The mean rate of sebaceous wax ester secretion in six-year old boys and girls was 5 mg/10 cm2/3 hr. This increased to about 25 mg/10 cm2/3 hr in seven-year olds and 50 mg/10 cm2/3 hr in eight-year olds (29). There is a major, age-dependent increase in the mean sebum secretion rate for both genders from ages 10 to 15 (33). After age 10, the mean sebum secretion rate at any given age was always greater for males. At age 15, the mean wax ester secretion rates were 0.75 mg/10 cm2/3 hr for boys and 0.55 mg/10 cm2/3 hr for girls (31,33). Sebum secretion rates appear to decline exponentially thereafter, reaching rates approximately half of secretion rates of 15-year olds at about age 50 (33). In individuals older than about 65 years, sebum secretion rates are in the same range as prepubertal children.
FIGURE 1 Relative proportions of ester-linked fatty acids from acylceramide of comedones compared with acylceramide from the skin surface of normal control subjects. Abbreviation: SC, stratum corneum. Source: From Ref. 37.
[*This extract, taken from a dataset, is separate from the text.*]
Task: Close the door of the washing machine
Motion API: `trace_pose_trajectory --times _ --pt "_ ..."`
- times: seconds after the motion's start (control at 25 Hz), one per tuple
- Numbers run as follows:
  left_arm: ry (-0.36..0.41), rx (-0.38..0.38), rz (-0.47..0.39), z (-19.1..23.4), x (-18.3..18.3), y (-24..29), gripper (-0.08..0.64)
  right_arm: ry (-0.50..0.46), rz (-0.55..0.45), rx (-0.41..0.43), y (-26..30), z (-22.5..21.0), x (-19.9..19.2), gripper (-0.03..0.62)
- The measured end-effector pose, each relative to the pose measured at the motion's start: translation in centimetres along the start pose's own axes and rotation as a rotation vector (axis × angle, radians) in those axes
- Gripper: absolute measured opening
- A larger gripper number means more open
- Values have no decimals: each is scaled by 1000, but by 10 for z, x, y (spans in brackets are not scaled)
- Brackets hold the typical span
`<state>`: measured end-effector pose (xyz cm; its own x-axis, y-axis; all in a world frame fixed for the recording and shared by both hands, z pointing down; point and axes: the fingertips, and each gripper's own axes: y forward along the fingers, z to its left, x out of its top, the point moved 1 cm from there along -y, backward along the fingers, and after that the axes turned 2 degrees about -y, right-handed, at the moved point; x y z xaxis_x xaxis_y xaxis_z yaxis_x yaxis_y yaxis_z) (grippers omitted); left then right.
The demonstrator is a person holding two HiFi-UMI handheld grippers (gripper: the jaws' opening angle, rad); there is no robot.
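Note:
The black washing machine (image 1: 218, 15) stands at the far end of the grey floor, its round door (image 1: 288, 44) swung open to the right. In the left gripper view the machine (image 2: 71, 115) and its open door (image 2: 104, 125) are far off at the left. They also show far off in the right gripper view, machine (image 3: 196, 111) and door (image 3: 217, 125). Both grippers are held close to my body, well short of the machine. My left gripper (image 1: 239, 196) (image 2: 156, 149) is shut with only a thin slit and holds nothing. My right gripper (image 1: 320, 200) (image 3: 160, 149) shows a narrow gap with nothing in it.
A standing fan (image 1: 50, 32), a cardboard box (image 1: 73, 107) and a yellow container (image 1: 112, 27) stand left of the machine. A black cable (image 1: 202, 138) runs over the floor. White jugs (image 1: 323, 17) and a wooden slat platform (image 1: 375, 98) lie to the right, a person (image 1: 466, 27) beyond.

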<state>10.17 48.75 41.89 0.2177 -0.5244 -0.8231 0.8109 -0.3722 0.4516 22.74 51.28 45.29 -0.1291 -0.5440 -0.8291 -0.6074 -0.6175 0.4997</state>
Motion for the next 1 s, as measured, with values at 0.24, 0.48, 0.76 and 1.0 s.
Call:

It has long been established that elevated rates of sebum secretion are associated with acne, and treatments that lower sebaceous gland activity are therapeutic (34). It should be noted that with the bentonite method for measurement of sebum secretion, the mean sebum secretion rates for nonacne control subjects, mild-to-moderate acne, and severe acne are significantly different with higher secretion rates, occurring with more severe disease (35). The role of sebum in come- dogenesis and initiation of acne and the available therapies are discussed in later chapters of this book. In general, any treatment that significantly reduces sebum secretion is therapeutic for acne.
INTERACTION OF SEBACEOUS LIPIDS WITH THE EPIDERMIS
It has been demonstrated that sebaceous lipids can increase the permeability of the skin (36). This was first demonstrated after application of human sebum to neonatal rat skin in vivo. The follicles have not penetrated to the surface of the neonatal rodent skin, so there is no endogenous sebum. It was found that the application of human sebum to this skin surface resulted in a two-fold increase in permeability. In addition, in accord with the localized essential fatty acid hypothesis, it has been shown that in comedones, sebaceous fatty acids can replace linoleate in the acylcer- amide (37). This is illustrated in Figure 1. More recently, it has been reported that barrier function is impaired in acne patients compared to normal controls (38).